(WHAT YOU HAVE TO DO)
Line by line, transcribe the data below exactly and pass over the images.

(DATA SHOWN)

--------

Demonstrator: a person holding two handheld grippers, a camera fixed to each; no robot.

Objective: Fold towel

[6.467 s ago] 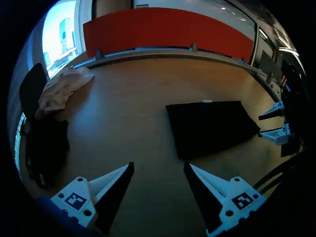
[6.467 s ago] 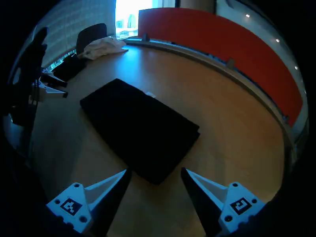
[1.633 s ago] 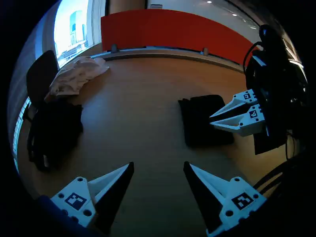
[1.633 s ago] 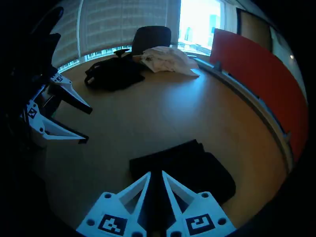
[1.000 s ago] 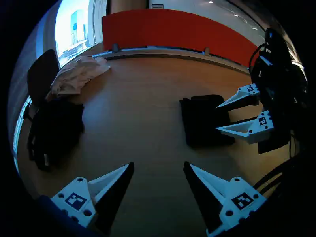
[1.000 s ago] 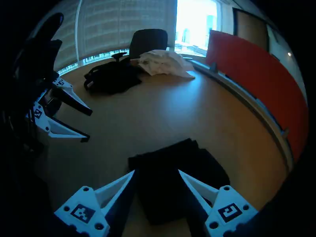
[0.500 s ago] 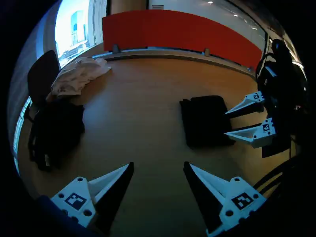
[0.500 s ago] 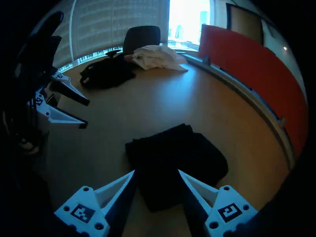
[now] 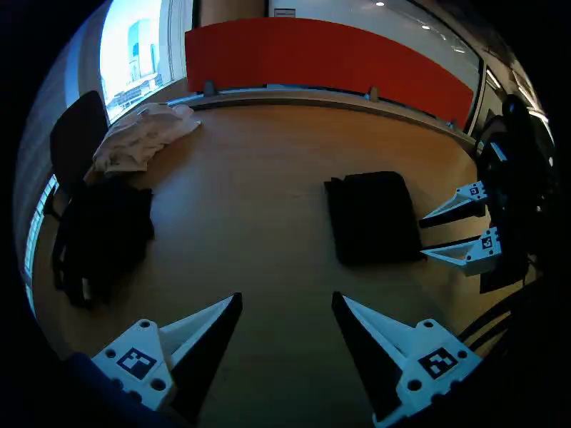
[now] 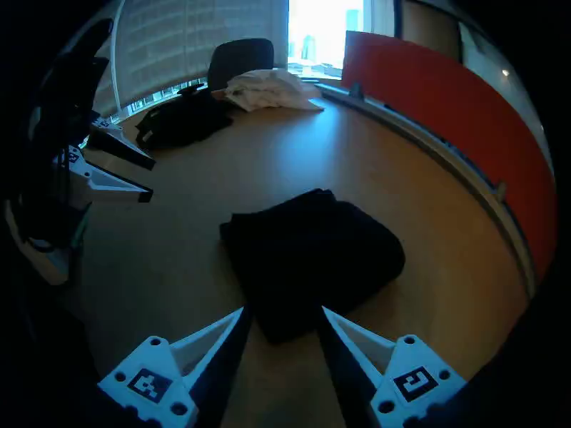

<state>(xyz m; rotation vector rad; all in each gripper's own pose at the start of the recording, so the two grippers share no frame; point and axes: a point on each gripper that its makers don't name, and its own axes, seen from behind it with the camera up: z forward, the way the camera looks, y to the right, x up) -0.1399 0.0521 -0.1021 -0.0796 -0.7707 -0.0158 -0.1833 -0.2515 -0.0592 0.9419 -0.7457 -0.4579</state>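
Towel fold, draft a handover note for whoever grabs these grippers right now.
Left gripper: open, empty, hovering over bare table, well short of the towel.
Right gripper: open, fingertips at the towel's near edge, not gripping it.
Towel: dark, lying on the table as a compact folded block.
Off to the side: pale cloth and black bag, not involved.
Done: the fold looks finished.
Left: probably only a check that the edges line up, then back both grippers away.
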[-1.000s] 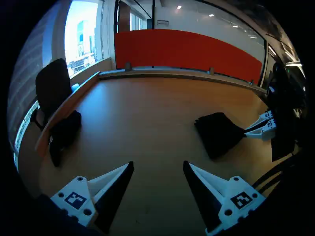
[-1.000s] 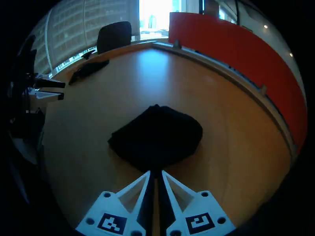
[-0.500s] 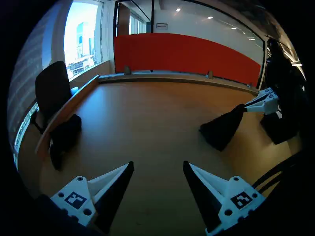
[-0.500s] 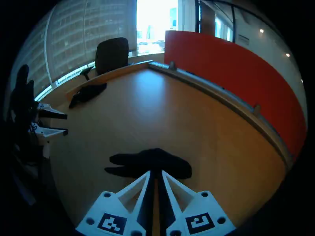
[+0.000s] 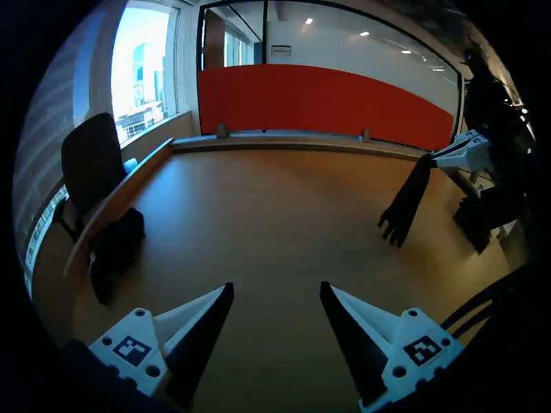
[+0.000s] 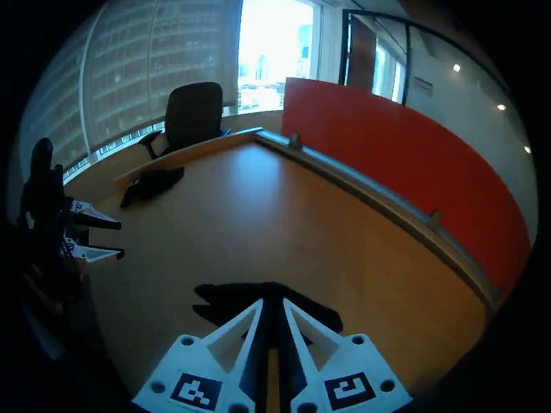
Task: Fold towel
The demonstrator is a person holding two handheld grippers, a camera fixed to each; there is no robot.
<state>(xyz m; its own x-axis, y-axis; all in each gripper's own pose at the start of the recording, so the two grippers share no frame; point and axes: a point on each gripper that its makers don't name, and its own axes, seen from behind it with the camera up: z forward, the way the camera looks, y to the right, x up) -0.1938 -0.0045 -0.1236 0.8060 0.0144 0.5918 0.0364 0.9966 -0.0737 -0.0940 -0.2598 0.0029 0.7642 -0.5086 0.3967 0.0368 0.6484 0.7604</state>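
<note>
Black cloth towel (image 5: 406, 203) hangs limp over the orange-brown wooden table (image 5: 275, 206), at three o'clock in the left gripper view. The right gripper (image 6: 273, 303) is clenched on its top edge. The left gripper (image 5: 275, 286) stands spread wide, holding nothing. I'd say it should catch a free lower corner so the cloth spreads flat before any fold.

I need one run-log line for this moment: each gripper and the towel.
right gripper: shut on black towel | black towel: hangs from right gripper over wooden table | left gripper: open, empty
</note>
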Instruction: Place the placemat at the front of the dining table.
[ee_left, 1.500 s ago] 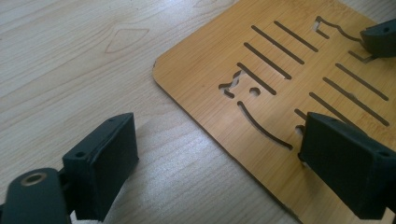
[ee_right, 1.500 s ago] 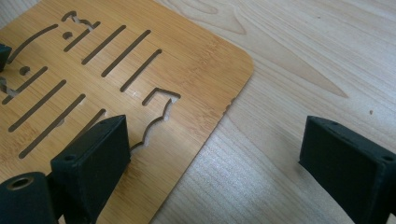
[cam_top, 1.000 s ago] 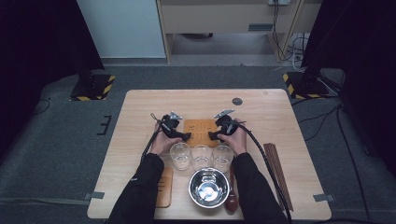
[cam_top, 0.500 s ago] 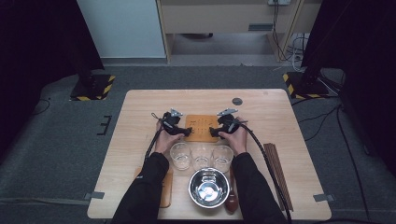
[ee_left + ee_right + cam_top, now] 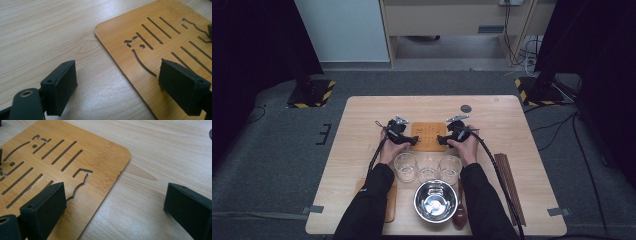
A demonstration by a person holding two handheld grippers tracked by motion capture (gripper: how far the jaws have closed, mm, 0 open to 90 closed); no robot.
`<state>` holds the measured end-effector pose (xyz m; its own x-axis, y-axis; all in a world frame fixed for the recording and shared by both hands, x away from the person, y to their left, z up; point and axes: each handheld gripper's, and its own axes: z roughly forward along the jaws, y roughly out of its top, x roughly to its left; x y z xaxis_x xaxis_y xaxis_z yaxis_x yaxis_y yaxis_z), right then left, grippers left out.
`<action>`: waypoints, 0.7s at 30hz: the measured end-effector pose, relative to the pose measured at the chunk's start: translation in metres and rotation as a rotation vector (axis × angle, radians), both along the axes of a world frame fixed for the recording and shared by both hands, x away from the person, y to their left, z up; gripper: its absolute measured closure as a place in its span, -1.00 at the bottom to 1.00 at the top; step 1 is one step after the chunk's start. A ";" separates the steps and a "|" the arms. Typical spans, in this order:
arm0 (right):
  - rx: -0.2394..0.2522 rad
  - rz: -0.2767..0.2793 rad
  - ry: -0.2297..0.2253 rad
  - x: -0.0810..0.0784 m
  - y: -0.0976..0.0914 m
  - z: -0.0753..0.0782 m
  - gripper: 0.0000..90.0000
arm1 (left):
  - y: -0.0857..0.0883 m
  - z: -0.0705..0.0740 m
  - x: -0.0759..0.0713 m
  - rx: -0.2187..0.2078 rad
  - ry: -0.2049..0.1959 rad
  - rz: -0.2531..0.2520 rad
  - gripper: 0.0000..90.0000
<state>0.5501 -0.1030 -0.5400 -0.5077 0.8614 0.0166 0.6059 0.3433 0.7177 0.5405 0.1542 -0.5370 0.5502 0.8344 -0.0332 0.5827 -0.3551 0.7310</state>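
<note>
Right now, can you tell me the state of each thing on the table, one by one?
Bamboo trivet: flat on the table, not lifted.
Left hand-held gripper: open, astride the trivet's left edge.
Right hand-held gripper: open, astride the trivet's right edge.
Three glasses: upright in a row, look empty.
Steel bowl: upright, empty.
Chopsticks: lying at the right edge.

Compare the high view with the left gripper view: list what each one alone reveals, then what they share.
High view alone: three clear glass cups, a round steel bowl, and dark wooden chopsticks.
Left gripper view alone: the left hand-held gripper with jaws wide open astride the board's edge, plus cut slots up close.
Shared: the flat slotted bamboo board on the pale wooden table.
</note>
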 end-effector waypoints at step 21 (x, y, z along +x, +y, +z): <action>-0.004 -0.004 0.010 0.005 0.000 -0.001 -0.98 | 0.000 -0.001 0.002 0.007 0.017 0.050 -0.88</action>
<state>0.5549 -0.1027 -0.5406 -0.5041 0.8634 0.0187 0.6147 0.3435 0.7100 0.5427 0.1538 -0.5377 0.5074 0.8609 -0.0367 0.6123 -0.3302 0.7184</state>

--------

(EXERCISE OUTPUT)
Demonstrator: a person holding two handheld grippers, a camera fixed to each; no robot.

Objective: Fold towel

[6.467 s ago] 
[6.467 s ago] 
[1.633 s ago] 
[1.633 s ago] 
[1.000 s ago] 
[1.000 s ago] 
[0.500 s ago] 
[0.500 s ago] 
[now] 
[now] 

<state>(xyz m; rotation vector rad; all in each gripper's own pose at the start of the recording, so the two grippers share no frame; point and axes: a point on each gripper that its makers don't name, and its own axes, seen from behind it with the camera up: z forward, the way the camera looks, y to the right, x up) -0.1399 0.0521 -0.1021 -0.0796 -0.7707 -0.0158 -0.1833 -0.2515 -0.0592 0.9419 -0.7457 -0.4579</state>
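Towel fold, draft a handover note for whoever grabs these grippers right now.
Left gripper: open, empty, hovering over bare table, well short of the towel.
Right gripper: open, fingertips at the towel's near edge, not gripping it.
Towel: dark, lying on the table as a compact folded block.
Off to the side: pale cloth and black bag, not involved.
Done: the fold looks finished.
Left: probably only a check that the edges line up, then back both grippers away.
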[-1.000s] 
[-1.000s] 
[-0.500s] 
[-0.500s] 
[+0.000s] 
[+0.000s] 
Task: Fold towel
The demonstrator is a person holding two handheld grippers, a camera fixed to each; there is no robot.
<state>(xyz m; its own x-axis, y-axis; all in each gripper's own pose at the start of the recording, so the two grippers share no frame; point and axes: a point on each gripper that its makers don't name, and its own axes, seen from behind it with the camera up: z forward, the way the camera looks, y to the right, x up) -0.1938 -0.0045 -0.1236 0.8060 0.0144 0.5918 0.0364 0.9966 -0.0737 -0.0940 -0.2598 0.0029 0.7642 -0.5086 0.3967 0.0368 0.6484 0.7604</state>
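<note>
Black cloth towel (image 5: 406, 203) hangs limp over the orange-brown wooden table (image 5: 275, 206), at three o'clock in the left gripper view. The right gripper (image 6: 273, 303) is clenched on its top edge. The left gripper (image 5: 275, 286) stands spread wide, holding nothing. I'd say it should catch a free lower corner so the cloth spreads flat before any fold.

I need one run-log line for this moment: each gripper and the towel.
right gripper: shut on black towel | black towel: hangs from right gripper over wooden table | left gripper: open, empty
</note>
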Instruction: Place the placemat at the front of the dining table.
[ee_left, 1.500 s ago] 
[ee_right, 1.500 s ago] 
[cam_top, 1.000 s ago] 
[cam_top, 0.500 s ago] 
[ee_left + ee_right + cam_top, now] 
A demonstration by a person holding two handheld grippers tracked by motion capture (gripper: how far the jaws have closed, mm, 0 open to 90 closed); no robot.
`<state>` holds the measured end-effector pose (xyz m; its own x-axis, y-axis; all in a world frame fixed for the recording and shared by both hands, x away from the person, y to their left, z up; point and axes: each handheld gripper's, and its own axes: z roughly forward along the jaws, y roughly out of its top, x roughly to its left; x y z xaxis_x xaxis_y xaxis_z yaxis_x yaxis_y yaxis_z), right then left, grippers left out.
`<action>`: waypoints, 0.7s at 30hz: the measured end-effector pose, relative to the pose measured at the chunk's start: translation in metres and rotation as a rotation vector (axis × angle, radians), both along the axes of a world frame fixed for the recording and shared by both hands, x away from the person, y to their left, z up; gripper: its absolute measured closure as a place in its span, -1.00 at the bottom to 1.00 at the top; step 1 is one step after the chunk's start. A ";" separates the steps and a "|" the arms. Typical spans, in this order:
arm0 (right):
  - rx: -0.2394..0.2522 rad
  - rz: -0.2767..0.2793 rad
  - ry: -0.2297..0.2253 rad
  - x: -0.0810..0.0784 m
  - y: -0.0976..0.0914 m
  - z: -0.0753..0.0782 m
  - gripper: 0.0000..90.0000
arm1 (left):
  - y: -0.0857..0.0883 m
  - z: -0.0705..0.0740 m
  - x: -0.0759..0.0713 m
  - rx: -0.2187..0.2078 rad
  - ry: -0.2049..0.1959 rad
  - rz: -0.2531..0.2520 rad
  - gripper: 0.0000..90.0000
<state>0.5501 -0.1030 -0.5400 -0.5077 0.8614 0.0166 0.6059 0.3433 0.7177 0.5405 0.1542 -0.5370 0.5502 0.8344 -0.0332 0.5827 -0.3551 0.7310</state>
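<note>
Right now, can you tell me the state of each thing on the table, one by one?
Bamboo trivet: flat on the table, not lifted.
Left hand-held gripper: open, astride the trivet's left edge.
Right hand-held gripper: open, astride the trivet's right edge.
Three glasses: upright in a row, look empty.
Steel bowl: upright, empty.
Chopsticks: lying at the right edge.

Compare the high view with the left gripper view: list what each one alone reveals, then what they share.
High view alone: three clear glass cups, a round steel bowl, and dark wooden chopsticks.
Left gripper view alone: the left hand-held gripper with jaws wide open astride the board's edge, plus cut slots up close.
Shared: the flat slotted bamboo board on the pale wooden table.
</note>
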 end-effector waypoints at step 21 (x, y, z along +x, +y, +z): <action>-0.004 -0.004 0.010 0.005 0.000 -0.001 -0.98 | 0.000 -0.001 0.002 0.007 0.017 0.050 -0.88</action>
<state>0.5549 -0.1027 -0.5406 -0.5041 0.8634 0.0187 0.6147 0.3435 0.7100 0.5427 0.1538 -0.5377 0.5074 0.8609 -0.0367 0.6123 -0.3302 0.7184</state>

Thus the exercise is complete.